Tuesday, August 11, 2020

Colonialism & La Raza Cósmica

Res nullius, or terra nullius, was a doctrine that basically justified the colonization of massive parts of the world. Honestly, this is something that modern scholars have read back into the colonization efforts. Essentially, it deals with the justification for the taking of land from native populations. 

Basically, if a land is not effectively occupied, it is nobody's land. Some of the definitions try to make this more concrete by talking about societies that have not yet advanced to a position where they had not yet mixed their labor with the earth in any permanent way (Frost), but I think it may be more appropriate to emphasize the sparsity of population that usually described most of these places. The land was simply never occupied in truly significant ways, for one, and the obvious fact that when the English colonists took up position in Massachusetts Bay they could easily negotiate for settlement rights. 

The land could fit a lot more people than the 5,000 or so that were there, and, especially through technology and trade that the natives did not have, they would be able to radically change the region. We could say that the Europeans were able to apply a mix of res nullius and negotiated settlement: it was obvious that there was enough room for both parties, and it was also obvious that there would be advantages to mixing with the Europeans, so why not negotiate it? Why not be cooperative? 

From the perspective of the natives, the sacrifice of some amount of their hunting grounds for new potential allies that could give them trade and technological advances that would put them above their enemies. Moreover, the Wampanoag had just suffered a massive crisis of disease -- oddly enough, disease that may have had no connection to European colonization, and the disease even resulted in a spiritual crisis as their medicine men could not handle or explain it, and it led to many converting to Christianity early on (Wikipedia).

Obviously, conflict eventually occurred, and one can imagine that very similar stories unfolded in many other regions, where the initial settling was met with some amount of peace and acceptance, but it all boiled over, as it eventually boils over. 

I believe that when we think about the history of colonization in these terms, it is more understandable. Just as such, most sticking points in history can be tackled when we understand that the problem was less black & white. 

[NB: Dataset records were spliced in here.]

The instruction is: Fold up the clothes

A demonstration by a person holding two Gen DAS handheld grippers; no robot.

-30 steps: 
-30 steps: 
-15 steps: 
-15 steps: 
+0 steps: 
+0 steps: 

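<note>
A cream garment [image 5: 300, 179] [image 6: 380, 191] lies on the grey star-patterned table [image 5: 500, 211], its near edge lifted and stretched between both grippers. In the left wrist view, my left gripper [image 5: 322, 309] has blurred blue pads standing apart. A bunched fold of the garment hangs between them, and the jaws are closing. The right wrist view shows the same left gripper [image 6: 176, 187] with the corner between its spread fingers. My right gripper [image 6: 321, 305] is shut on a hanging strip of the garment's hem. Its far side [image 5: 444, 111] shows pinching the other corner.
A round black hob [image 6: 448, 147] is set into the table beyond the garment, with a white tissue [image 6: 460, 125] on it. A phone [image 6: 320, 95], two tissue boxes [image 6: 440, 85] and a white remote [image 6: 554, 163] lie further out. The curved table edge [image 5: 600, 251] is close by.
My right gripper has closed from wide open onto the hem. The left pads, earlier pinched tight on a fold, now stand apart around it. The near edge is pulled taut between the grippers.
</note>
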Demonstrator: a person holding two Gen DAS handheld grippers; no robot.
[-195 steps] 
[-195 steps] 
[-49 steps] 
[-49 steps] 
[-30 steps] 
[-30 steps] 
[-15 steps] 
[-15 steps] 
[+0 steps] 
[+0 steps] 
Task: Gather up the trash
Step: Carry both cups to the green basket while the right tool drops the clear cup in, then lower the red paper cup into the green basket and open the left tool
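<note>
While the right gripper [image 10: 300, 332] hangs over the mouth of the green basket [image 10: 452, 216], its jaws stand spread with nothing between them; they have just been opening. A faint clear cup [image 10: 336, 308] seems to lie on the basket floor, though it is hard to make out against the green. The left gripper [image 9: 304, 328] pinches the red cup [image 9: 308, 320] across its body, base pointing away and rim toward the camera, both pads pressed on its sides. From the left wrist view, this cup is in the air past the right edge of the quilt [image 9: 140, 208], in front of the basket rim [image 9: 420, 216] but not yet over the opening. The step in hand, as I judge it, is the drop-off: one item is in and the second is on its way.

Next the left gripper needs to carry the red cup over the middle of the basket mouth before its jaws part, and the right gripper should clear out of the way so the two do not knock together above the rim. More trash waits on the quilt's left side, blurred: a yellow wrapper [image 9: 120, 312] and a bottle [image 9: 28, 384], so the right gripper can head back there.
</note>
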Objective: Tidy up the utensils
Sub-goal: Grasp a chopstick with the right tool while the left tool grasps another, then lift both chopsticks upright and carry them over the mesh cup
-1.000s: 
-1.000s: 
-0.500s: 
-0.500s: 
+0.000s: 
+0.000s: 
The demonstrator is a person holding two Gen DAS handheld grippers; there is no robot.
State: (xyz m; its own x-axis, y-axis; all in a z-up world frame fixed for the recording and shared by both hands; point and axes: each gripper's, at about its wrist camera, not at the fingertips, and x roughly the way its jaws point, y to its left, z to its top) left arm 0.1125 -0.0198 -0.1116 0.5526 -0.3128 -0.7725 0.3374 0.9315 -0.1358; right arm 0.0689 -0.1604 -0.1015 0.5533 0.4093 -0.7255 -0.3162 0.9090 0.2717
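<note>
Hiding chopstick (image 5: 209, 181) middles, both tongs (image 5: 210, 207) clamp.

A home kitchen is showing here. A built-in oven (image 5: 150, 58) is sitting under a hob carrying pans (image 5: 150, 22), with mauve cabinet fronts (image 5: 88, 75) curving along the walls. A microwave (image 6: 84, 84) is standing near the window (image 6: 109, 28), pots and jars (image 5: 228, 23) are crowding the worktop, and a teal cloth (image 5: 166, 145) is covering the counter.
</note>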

But because the interpretation of history can be weaponized for advancing a left or right position, we have to actually resolve it in a more final way. 

Cue la raza cósmica.

Perhaps the one thing that makes this a sticking point in North America is the lack of intermixing. The narrative among Latinos, as I understand it, is that they have become la raza cósmica -- the problem of colonization is resolved by bringing all Latino identity into a single racial construct. 

Are latinos white? Yes. 

Are they Indian? Yes.

Are they black? Yes. 

Can more recent immigrants from Asia and the Middle East have children & grandchildren grafted onto the Latino community? Well, that's the plan, isn't it? The Latin Americans are the cosmic race being unfurled by God: all peoples coming together into a post-racial existence. 

In a sense, the cosmic race is the post-race

While I am not sure if this is what was meant by Vasconcelos when he wrote about it in the 1920s, this is how I have understood it from interactions with a limited amount of Latinos that I know. The undestanding is far from scholarly, but just like in most cases, the folk understanding of an idea is often more important than the scholarly version. 

Jose Vasconcelos who coined the term 'cosmic race'

The Latin American world solved the problem of the legacy of colonialism through dissolution of racial identity and intermarriage. While there may still be some that think in terms of castizos & mestizos, and it may even be a theme that would one day reemerge, it is effective in making the sins of history be forgotten via the union of victim & offender into a single national identity. 

In a sense, it is the most elegant of all resolutions, for it renders conflict irrelevant by making the grief and guilty a little bit of everybody's, and its measuring becomes something irrelevant. It could even be said that the only reason that "native lands" is still relevant among Norte Americanos is because they have not dissolved their differences through intermarriage.

The racial heterogeneity of North Americans, and their obsession with diversity, may actually be what is holding them back from fixing the problem. Nobody can move forward because we are still in the game of counting grievances and using history to jockey for position. We are stuck in a narrative of diversity that is not helpful, instead of a narrative that resolves our identities into a single one.